Are birds aesthetes?

Are birds aesthetes?

Yep, it’s true. Some species of birds can actually distinguish between Monet, Picasso and other painters. They can even distinguish between art styles painted by unknowns. Can your dog do that?

Maybe that performance beats 90% or more of humans given the same task?

So if you want to get the skinny, and confirm that I didn’t make it up check out “The Genius of Birds” by Jennifer Ackerman, a well-known, highly-published ornithologist, who discusses her path-breaking research and also sums up the research by others which shows birds to be really, amazingly smart.

I’m not quite sure why I’ve picked on this factoid for a blog post. I guess it’s partly because we think birds are bird-brained, and now we find out there really not. Does it change our view of the world, nature and animals if we realize that some animals, in this case lowly birds, can outperform humans on some aesthetic tasks?

BTW birds can do even more than this. (“Meet the New Zealand parrot whose "laughter" is contagious”). So they have a sense of humor. Another apparent human strength over animals goes up in smoke.
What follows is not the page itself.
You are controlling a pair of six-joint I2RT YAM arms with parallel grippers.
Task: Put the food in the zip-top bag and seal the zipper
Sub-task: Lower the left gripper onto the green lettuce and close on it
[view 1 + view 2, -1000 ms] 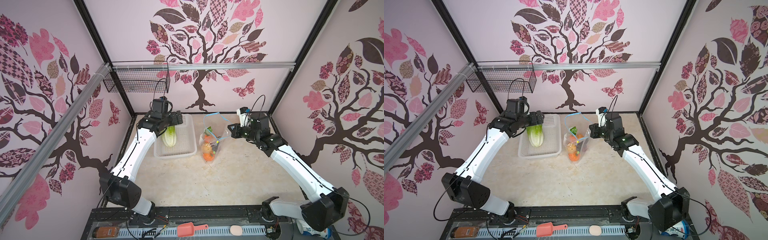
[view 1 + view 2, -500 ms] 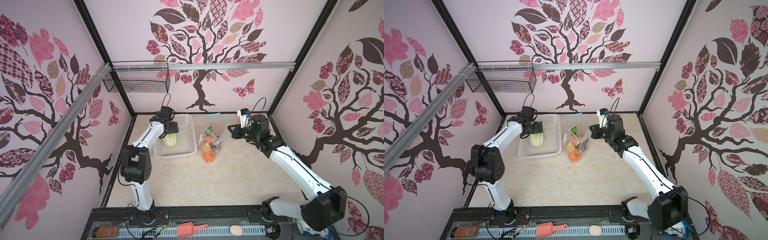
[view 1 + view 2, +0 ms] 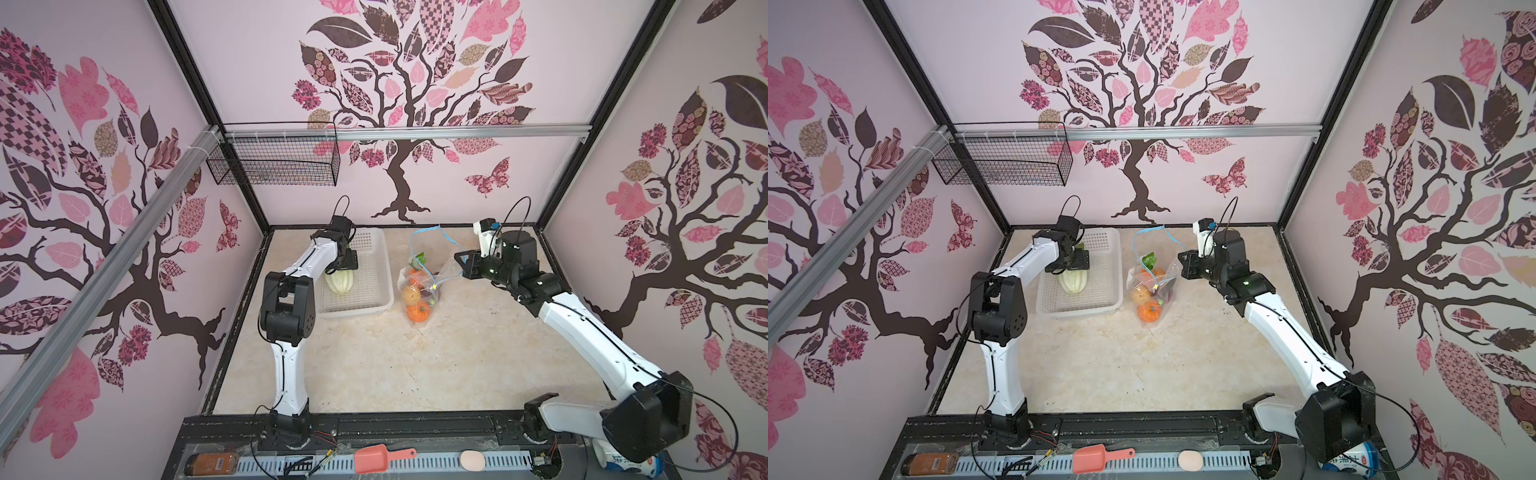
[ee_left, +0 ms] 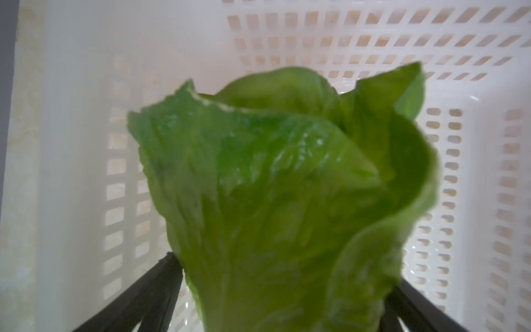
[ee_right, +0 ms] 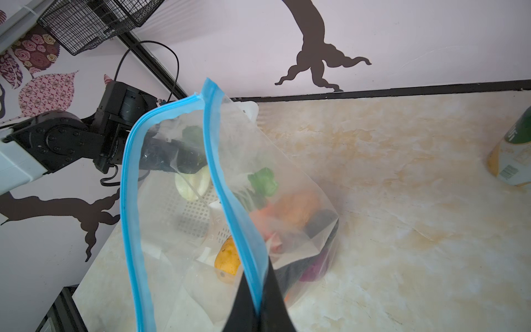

And it’s not even birds. The author also cites some research that shows some bees can do the same trick, albeit not quite as well as birds. But how small is their brain anyway. Who could even have thought it?

What other animals have such aesthetic capabilities? Octopuses? Fish? Moles?

What other capabilities do animals have that until now we haven’t even suspected? Telepathy perhaps?

Does that mean that brain size is really not so important after all? That it’s not the number of neurons you have, but how they are organized? Is there some other component like glial cells, that really give them their intelligence, since they have so few neurons to do these amazing things?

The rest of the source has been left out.